→ Required action: Copy the records below exactly as they are written.

→ Entries provided:
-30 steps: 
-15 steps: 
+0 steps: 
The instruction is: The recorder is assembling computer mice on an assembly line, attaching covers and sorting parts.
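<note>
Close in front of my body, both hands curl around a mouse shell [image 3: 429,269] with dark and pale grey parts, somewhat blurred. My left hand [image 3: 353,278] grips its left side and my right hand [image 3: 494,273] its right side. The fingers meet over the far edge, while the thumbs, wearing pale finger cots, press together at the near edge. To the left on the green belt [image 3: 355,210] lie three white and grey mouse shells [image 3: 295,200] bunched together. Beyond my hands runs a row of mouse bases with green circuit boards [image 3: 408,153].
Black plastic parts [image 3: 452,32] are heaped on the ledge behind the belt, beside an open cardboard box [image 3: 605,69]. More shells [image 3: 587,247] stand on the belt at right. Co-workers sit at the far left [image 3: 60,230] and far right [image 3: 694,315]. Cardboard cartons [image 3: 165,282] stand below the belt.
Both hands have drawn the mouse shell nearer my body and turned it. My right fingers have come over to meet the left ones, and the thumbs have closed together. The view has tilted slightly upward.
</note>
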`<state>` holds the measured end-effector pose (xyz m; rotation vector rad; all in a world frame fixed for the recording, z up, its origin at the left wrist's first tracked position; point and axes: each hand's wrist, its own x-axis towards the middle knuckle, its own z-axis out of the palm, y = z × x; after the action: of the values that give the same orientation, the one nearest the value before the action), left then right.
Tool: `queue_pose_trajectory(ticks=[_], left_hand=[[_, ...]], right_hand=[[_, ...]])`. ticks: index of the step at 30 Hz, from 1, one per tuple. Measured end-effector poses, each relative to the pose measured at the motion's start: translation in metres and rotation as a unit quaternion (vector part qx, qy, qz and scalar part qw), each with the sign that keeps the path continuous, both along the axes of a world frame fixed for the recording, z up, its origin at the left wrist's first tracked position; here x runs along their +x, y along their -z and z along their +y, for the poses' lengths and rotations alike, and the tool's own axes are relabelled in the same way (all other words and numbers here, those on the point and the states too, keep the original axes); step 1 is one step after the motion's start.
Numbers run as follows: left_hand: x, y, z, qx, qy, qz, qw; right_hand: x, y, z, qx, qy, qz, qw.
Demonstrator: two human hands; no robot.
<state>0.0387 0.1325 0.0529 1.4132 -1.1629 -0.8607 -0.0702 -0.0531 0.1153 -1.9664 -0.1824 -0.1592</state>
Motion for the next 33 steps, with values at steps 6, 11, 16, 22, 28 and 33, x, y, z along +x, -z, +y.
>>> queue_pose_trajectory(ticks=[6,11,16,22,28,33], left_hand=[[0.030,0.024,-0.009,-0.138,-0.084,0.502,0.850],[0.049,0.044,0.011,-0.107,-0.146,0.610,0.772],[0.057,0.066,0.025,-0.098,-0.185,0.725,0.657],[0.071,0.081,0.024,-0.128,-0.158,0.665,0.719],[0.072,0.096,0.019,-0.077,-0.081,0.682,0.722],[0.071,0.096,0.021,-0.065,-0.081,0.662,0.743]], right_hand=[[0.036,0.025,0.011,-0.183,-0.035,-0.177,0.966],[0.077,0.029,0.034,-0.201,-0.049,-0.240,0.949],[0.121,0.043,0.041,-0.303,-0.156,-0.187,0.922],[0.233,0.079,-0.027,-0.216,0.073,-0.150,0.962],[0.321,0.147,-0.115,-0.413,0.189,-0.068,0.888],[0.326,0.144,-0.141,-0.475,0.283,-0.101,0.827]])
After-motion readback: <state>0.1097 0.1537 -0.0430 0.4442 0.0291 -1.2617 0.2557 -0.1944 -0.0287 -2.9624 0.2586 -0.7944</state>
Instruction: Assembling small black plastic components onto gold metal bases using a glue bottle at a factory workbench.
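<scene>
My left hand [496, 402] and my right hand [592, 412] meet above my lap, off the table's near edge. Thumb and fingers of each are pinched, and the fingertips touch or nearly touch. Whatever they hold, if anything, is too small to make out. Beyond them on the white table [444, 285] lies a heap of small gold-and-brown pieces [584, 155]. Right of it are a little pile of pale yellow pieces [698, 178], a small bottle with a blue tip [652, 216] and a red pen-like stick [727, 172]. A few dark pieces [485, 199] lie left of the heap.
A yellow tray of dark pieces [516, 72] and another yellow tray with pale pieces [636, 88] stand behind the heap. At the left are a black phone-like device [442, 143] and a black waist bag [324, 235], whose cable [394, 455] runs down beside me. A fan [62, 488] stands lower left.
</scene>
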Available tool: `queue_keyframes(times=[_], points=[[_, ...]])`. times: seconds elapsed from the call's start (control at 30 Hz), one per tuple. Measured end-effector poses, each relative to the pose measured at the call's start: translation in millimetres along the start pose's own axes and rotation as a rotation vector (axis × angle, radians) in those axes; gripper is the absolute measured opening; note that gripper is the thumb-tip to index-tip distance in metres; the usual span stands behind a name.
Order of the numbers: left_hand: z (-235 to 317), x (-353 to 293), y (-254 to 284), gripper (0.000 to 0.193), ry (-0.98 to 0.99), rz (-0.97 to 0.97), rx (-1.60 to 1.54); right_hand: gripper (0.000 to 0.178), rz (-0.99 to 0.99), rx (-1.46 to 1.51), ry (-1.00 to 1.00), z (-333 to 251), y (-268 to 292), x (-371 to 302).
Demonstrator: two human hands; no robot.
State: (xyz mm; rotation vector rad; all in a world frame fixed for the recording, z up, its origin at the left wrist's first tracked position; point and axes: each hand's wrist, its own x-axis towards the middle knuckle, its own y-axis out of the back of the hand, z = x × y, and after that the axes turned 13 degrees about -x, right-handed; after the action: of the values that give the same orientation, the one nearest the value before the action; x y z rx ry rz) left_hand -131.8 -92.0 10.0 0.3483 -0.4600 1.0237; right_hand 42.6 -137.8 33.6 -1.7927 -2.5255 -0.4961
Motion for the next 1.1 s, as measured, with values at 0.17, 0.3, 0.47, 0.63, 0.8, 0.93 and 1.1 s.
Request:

→ Exercise answer:
-30 steps: 
-15 steps: 
+0 steps: 
The instruction is: The recorder is assembling computer mice on an assembly line, attaching covers and sorting parts.
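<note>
Close in front of my body, both hands curl around a mouse shell [image 3: 429,269] with dark and pale grey parts, somewhat blurred. My left hand [image 3: 353,278] grips its left side and my right hand [image 3: 494,273] its right side. The fingers meet over the far edge, while the thumbs, wearing pale finger cots, press together at the near edge. To the left on the green belt [image 3: 355,210] lie three white and grey mouse shells [image 3: 295,200] bunched together. Beyond my hands runs a row of mouse bases with green circuit boards [image 3: 408,153].
Black plastic parts [image 3: 452,32] are heaped on the ledge behind the belt, beside an open cardboard box [image 3: 605,69]. More shells [image 3: 587,247] stand on the belt at right. Co-workers sit at the far left [image 3: 60,230] and far right [image 3: 694,315]. Cardboard cartons [image 3: 165,282] stand below the belt.
Both hands have drawn the mouse shell nearer my body and turned it. My right fingers have come over to meet the left ones, and the thumbs have closed together. The view has tilted slightly upward.
</note>
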`<state>` holds the measured end-effector pose (xyz m; rotation vector rad; all in a world frame fixed for the recording, z up, its origin at the left wrist's first tracked position; point and axes: each hand's wrist, its own x-axis towards the middle knuckle, its own z-axis out of the palm, y = z × x; after the action: of the values that give the same orientation, the one nearest the value before the action), left then right.
Tool: `queue_pose_trajectory(ticks=[_], left_hand=[[_, ...]], right_hand=[[_, ...]])`. ticks: index of the step at 30 Hz, from 1, one per tuple. Measured end-effector poses, each relative to the pose measured at the motion's start: translation in metres and rotation as a unit quaternion (vector part qx, qy, qz and scalar part qw), each with the sign that keeps the path continuous, both along the axes of a world frame fixed for the recording, z up, its origin at the left wrist's first tracked position; here x runs along their +x, y along their -z and z along their +y, for the poses' lengths and rotations alike, and the tool's own axes are relabelled in the same way (all other words and numbers here, those on the point and the states too, keep the original axes); step 1 is one step after the motion's start.
Numbers run as follows: left_hand: x, y, z, qx, qy, qz, qw; right_hand: x, y, z, qx, qy, qz, qw.
Demonstrator: two human hands; no robot.
<state>0.0387 0.1325 0.0529 1.4132 -1.1629 -0.8607 -0.0702 -0.0531 0.1153 -1.9664 -0.1824 -0.1592</state>
Motion for the next 33 steps, with values at steps 6, 11, 16, 22, 28 and 33, x, y, z along +x, -z, +y.
>>> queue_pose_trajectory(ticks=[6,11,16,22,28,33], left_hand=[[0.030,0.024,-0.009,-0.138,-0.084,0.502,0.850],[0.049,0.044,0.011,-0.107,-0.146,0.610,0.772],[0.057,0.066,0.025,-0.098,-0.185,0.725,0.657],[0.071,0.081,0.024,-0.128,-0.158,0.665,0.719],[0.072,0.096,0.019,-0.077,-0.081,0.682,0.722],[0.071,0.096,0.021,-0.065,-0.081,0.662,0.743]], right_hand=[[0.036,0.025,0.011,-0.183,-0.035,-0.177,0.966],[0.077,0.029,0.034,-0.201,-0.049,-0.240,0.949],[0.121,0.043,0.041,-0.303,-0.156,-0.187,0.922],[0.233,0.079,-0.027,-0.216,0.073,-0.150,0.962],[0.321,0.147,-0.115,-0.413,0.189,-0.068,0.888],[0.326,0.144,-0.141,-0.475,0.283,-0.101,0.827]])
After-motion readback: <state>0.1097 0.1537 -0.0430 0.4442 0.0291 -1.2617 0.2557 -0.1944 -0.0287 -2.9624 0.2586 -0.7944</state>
Instruction: Assembling small black plastic components onto gold metal bases using a glue bottle at a factory workbench.
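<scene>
My left hand [496, 402] and my right hand [592, 412] meet above my lap, off the table's near edge. Thumb and fingers of each are pinched, and the fingertips touch or nearly touch. Whatever they hold, if anything, is too small to make out. Beyond them on the white table [444, 285] lies a heap of small gold-and-brown pieces [584, 155]. Right of it are a little pile of pale yellow pieces [698, 178], a small bottle with a blue tip [652, 216] and a red pen-like stick [727, 172]. A few dark pieces [485, 199] lie left of the heap.
A yellow tray of dark pieces [516, 72] and another yellow tray with pale pieces [636, 88] stand behind the heap. At the left are a black phone-like device [442, 143] and a black waist bag [324, 235], whose cable [394, 455] runs down beside me. A fan [62, 488] stands lower left.
</scene>
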Available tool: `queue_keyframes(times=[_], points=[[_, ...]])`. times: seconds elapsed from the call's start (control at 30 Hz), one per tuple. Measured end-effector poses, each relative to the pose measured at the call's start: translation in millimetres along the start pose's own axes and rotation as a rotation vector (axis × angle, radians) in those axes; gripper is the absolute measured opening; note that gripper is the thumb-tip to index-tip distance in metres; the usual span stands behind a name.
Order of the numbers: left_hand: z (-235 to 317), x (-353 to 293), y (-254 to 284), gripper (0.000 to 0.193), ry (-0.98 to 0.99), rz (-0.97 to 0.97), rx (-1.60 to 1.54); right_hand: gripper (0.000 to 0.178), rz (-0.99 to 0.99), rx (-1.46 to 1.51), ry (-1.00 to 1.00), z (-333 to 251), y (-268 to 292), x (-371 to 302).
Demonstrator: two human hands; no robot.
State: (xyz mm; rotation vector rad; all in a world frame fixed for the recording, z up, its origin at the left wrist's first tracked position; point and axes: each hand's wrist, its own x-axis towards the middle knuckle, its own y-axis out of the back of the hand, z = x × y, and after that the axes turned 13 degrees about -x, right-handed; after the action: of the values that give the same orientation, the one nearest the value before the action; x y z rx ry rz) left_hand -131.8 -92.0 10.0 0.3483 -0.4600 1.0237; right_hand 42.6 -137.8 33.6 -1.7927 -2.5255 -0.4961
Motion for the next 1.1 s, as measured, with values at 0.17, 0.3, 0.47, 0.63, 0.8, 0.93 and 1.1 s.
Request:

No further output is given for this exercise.